Now that we have PDF OCR X installed, let's use it to convert a scanned PDF file into text. For the purpose of this tutorial, you can download out sample scanned PDF from here. Notice that this file contains an image of a document. There is no text embedded. If you try to search in the PDF for words or phrases that are clearly in the document, you won't find any matches. Similarly, if you try to copy and paste portions into a text editor, it will fail because there isn't actually any text there. This is what OCR (optical character recognition) is for.
After downloading the scansmpl.pdf file, navigate to your Downloads folder. You should see the file as the most recent download.
Open your PDF OCR X application. You should be able to do this by navigating to your "Applications" directory and double-clicking the PDF OCR X icon.
The next step is to select our scansimpl.pdf file for conversion. We can do this in three ways:
Select "File" > "Select File to Convert...", then select the scansimpl.pdf file from the file open dialog.
Click on the "Select file..." button in the PDF OCR X Window, then select the scansimpl.pdf file from the file open dialog.
Drag the icon for the scansmpl.pdf file onto the PDF OCR X window.
Any of these actions will cause a dialog to appear so that you can select your conversion options.
In the OCR Conversion Settings dialog, make sure that "Plain Text" is selected for "Output Setting" and Language is set to "English". Since this is your first time running PDF OCR X, the output folder won't be set yet. Click the "Change..." button next to "Output Folder" to select an output folder where the converted file will be saved. For the purposes of this tutorial, please select "Desktop".
Click the "Convert" button. This should cause a progress indicator to appear in the PDF OCR X window as the OCR process completes. For this single-page file the conversion will only take a few seconds. Larger documents may take more time.
When the conversion is complete, the file will be opened automatically in your default text editor.
This text can now be edited freely, or pasted into a word processor like Microsoft Word to add formatting and styling.
The first example showed how to convert a scanned PDF file to a plain text file so that you can edit the text. Another useful application for OCR is to convert a scanned PDF (which is not searchable) into a searchable PDF by embedding the text inside the document at the appropriate place. While the PDF would still not be editable, this is useful for document archival purposes. The steps are as follows.
Open your PDF OCR X application. You should be able to do this by navigating to your "Applications" directory and double-clicking the PDF OCR X icon.
The next step is to select our scansimpl.pdf file for conversion. We can do this in three ways:
Select "File" > "Select File to Convert...", then select the scansimpl.pdf file from the file open dialog.
Click on the "Select file..." button in the PDF OCR X Window, then select the scansimpl.pdf file from the file open dialog.
Drag the icon for the scansimpl.pdf file onto the PDF OCR X window.
Any of these actions will cause a dialog to appear so that you can select your conversion options.

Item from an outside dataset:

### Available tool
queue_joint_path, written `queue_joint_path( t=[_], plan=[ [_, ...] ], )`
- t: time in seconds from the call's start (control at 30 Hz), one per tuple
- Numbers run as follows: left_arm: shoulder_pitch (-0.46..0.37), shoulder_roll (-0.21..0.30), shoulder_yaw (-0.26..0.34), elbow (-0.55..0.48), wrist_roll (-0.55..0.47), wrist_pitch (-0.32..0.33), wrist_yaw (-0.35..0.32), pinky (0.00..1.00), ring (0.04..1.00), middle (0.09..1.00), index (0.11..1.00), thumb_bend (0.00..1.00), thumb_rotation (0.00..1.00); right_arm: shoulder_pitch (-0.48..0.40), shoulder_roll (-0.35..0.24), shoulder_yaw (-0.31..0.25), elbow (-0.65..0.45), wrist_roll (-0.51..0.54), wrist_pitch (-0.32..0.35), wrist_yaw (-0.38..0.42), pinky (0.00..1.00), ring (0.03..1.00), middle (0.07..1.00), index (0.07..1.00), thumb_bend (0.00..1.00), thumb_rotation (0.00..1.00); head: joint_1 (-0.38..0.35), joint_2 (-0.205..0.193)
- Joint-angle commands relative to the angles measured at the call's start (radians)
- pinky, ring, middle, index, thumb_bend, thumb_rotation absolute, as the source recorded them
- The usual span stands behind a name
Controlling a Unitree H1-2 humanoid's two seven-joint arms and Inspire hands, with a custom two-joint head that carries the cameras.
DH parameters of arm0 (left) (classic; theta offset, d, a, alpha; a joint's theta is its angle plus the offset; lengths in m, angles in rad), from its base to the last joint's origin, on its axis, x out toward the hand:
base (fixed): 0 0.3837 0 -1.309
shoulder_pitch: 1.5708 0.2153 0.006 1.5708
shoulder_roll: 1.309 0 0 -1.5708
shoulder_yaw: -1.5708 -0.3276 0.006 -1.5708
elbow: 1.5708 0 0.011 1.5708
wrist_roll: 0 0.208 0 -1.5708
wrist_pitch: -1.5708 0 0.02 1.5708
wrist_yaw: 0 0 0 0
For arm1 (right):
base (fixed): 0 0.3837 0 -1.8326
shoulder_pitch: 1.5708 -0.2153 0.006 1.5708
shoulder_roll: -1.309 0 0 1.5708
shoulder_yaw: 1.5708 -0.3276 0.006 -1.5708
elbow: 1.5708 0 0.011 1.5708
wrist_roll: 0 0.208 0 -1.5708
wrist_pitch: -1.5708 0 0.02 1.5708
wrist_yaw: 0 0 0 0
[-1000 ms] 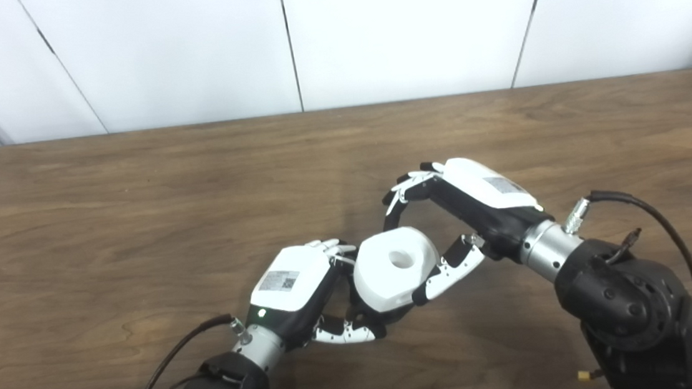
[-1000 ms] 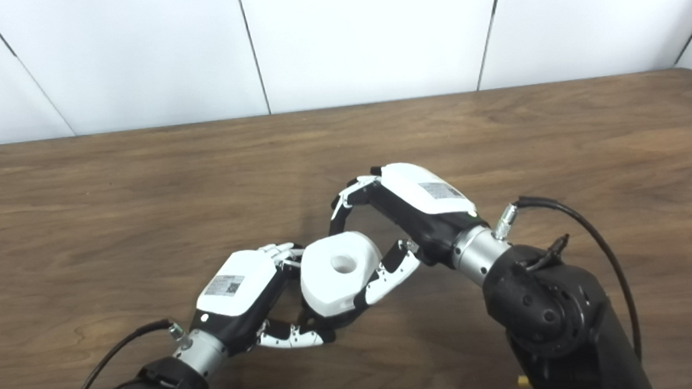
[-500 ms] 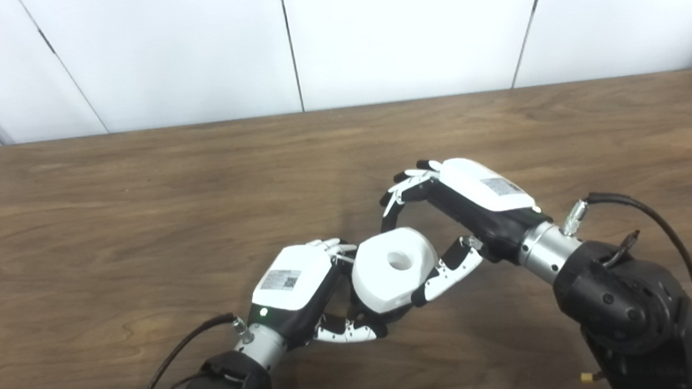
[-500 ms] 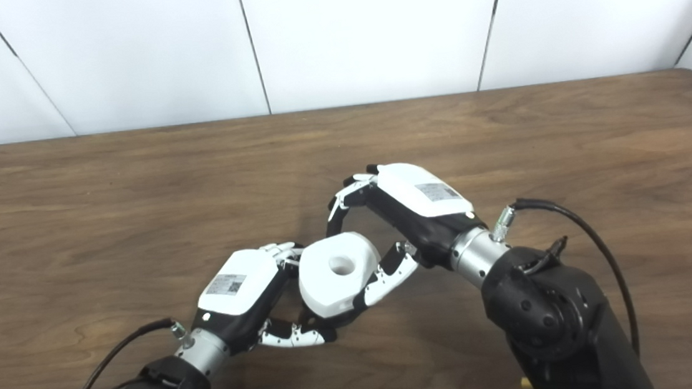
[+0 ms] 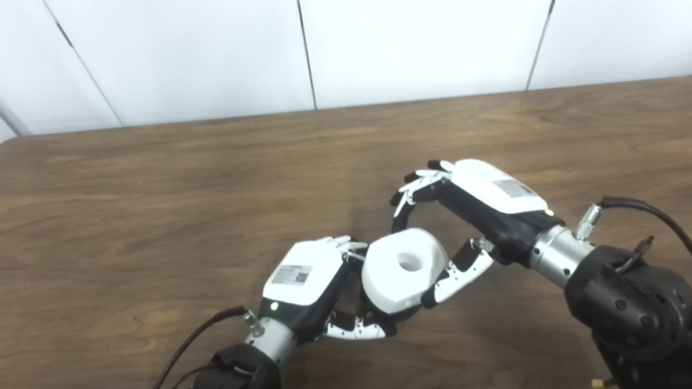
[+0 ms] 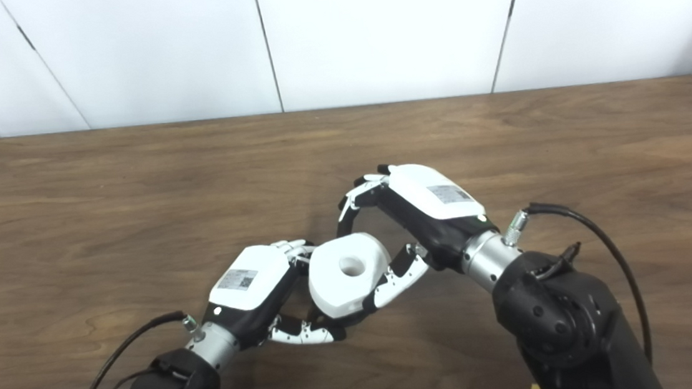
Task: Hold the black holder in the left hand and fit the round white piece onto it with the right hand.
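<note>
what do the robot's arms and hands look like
Both hands, left and right, have glossy white backs with a small code sticker, black palms, and black-and-white segmented fingers. Silver wrist cuffs join bulky black forearms, each with a black cable looping out. The left shows a green light.

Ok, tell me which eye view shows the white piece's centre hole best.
Neither wins clearly. The right eye view shows the round white piece and its hole unobstructed; the left eye view shows the same from slightly aside.
</note>
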Motion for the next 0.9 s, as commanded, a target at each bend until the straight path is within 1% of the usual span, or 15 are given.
queue_joint_path(
  t=[0.0,0.2,0.37,0.53,0.87],
  plan=[
    [0.021,-0.004,-0.037,0.051,0.017,0.028,-0.097,0.88,0.881,0.816,0.486,0.52,0.05,-0.008,-0.016,0.013,0.006,-0.004,-0.019,0.013,1.00,0.901,0.776,0.481,0.52,0.14,0.000,0.001],
    [0.023,-0.007,-0.037,0.039,0.019,0.043,-0.112,0.89,0.892,0.820,0.486,0.52,0.05,-0.002,-0.012,0.024,0.005,-0.008,-0.008,0.017,1.00,0.901,0.778,0.481,0.52,0.14,0.005,0.001],
    [0.020,-0.003,-0.038,0.049,0.019,0.033,-0.103,0.88,0.884,0.818,0.486,0.52,0.05,-0.001,-0.005,0.027,0.006,-0.004,-0.011,0.004,1.00,0.901,0.776,0.481,0.52,0.14,0.014,0.000],
    [0.016,0.000,-0.038,0.054,0.013,0.030,-0.104,0.88,0.886,0.820,0.486,0.52,0.05,-0.008,-0.015,0.030,0.001,-0.013,-0.010,0.014,1.00,0.901,0.776,0.481,0.52,0.14,0.015,0.001],
    [0.018,0.004,-0.037,0.044,0.016,0.034,-0.112,0.88,0.887,0.819,0.487,0.52,0.06,-0.012,-0.019,0.029,-0.010,-0.011,0.002,0.029,1.00,0.905,0.778,0.481,0.52,0.14,0.018,0.014]
  ],
)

In the OCR Conversion Settings dialog, change "Output Setting" to "Searchable PDF" and ensure that Language is set to "English". Since this is your first time running PDF OCR X, the output folder won't be set yet. Click the "Change..." button next to "Output Folder" to select an output folder where the converted file will be saved. For the purposes of this tutorial, please select "Desktop".
Click the "Convert" button. This should cause a progress indicator to appear in the PDF OCR X window as the OCR process completes. For this single-page file the conversion will only take a few seconds. Larger documents may take more time.
When the conversion is complete, the file will be opened automatically in your default PDF viewer.
Now, just to verify that it worked, and the PDF is now searchable. try performing a search in the PDF file. Difference PDF viewers may have different ways to search, but typically you would press COMMAND (⌘)-F, and on Windows you would typically press Control-F, but there is usually an alternative approach using the application menus. The in the following screenshot I'm searching for the word "terminal". You can see that the PDF viewer highlights the "terminal" text correctly.